◆ Work required ◆
Check each line of the material. Copy those containing "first".

◆ The data ◆

----

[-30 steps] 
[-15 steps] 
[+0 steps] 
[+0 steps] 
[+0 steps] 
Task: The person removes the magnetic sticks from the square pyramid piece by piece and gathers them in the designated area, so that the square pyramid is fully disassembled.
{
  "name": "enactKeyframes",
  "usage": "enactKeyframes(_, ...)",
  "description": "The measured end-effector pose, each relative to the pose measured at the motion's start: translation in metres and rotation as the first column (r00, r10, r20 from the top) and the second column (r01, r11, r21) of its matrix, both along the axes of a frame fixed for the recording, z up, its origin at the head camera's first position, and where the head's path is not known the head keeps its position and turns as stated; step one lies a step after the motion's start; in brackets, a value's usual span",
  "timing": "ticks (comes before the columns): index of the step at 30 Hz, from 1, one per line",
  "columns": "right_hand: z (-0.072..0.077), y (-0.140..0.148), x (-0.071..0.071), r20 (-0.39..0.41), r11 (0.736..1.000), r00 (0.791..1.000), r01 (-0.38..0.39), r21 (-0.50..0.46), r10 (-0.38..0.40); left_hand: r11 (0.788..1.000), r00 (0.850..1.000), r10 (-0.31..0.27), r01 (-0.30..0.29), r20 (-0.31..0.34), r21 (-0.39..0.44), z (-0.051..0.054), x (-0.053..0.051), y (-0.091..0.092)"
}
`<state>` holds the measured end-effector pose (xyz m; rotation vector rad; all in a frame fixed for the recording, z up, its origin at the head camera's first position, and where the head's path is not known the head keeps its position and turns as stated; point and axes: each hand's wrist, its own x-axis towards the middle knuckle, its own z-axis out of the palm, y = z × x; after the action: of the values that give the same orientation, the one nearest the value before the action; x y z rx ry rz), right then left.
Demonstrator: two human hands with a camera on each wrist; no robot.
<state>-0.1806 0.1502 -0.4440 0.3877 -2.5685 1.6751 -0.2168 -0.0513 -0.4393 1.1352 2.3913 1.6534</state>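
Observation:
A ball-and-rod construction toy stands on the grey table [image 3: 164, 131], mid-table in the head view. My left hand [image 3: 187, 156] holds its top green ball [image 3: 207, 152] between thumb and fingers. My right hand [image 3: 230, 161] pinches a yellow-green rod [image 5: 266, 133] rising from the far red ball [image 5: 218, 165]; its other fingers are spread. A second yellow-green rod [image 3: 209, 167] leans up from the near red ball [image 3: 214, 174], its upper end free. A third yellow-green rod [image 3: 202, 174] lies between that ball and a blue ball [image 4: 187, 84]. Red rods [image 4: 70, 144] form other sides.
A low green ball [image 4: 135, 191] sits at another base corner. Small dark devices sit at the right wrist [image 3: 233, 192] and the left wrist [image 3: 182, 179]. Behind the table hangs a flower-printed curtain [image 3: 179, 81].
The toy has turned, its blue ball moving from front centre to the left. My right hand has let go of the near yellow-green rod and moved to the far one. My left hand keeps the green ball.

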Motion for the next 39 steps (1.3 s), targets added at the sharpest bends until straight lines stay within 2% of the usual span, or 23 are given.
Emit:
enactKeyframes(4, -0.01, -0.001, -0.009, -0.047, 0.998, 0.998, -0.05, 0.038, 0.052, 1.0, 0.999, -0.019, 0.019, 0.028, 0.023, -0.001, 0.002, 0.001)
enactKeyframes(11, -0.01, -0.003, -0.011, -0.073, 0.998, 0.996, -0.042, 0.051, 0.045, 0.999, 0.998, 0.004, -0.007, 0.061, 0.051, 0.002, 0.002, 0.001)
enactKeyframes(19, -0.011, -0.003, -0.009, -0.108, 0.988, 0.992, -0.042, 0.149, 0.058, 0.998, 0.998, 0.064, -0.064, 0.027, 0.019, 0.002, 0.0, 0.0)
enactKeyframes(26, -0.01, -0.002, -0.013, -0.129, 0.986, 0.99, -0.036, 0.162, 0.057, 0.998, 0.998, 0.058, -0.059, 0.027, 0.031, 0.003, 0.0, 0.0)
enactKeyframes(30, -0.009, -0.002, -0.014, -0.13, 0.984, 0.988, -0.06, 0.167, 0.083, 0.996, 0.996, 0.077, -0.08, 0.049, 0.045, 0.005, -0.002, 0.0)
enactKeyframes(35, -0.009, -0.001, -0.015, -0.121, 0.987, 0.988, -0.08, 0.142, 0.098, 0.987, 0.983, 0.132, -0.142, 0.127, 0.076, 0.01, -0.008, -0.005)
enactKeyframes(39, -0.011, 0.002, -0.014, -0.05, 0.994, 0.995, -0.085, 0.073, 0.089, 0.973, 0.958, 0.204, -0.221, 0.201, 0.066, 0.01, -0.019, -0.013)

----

◆ Answer to the exercise ◆
  "description": "The measured end-effector pose, each relative to the pose measured at the motion's start: translation in metres and rotation as the first column (r00, r10, r20 from the top) and the second column (r01, r11, r21) of its matrix, both along the axes of a frame fixed for the recording, z up, its origin at the head camera's first position, and where the head's path is not known the head keeps its position and turns as stated; step one lies a step after the motion's start; in brackets, a value's usual span",
`<state>` holds the measured end-effector pose (xyz m; rotation vector rad; all in a frame fixed for the recording, z up, its origin at the head camera's first position, and where the head's path is not known the head keeps its position and turns as stated; point and axes: each hand's wrist, its own x-axis towards the middle knuckle, its own z-axis out of the palm, y = z × x; after the action: of the values that give the same orientation, the one nearest the value before the action; x y z rx ry rz), right then left.

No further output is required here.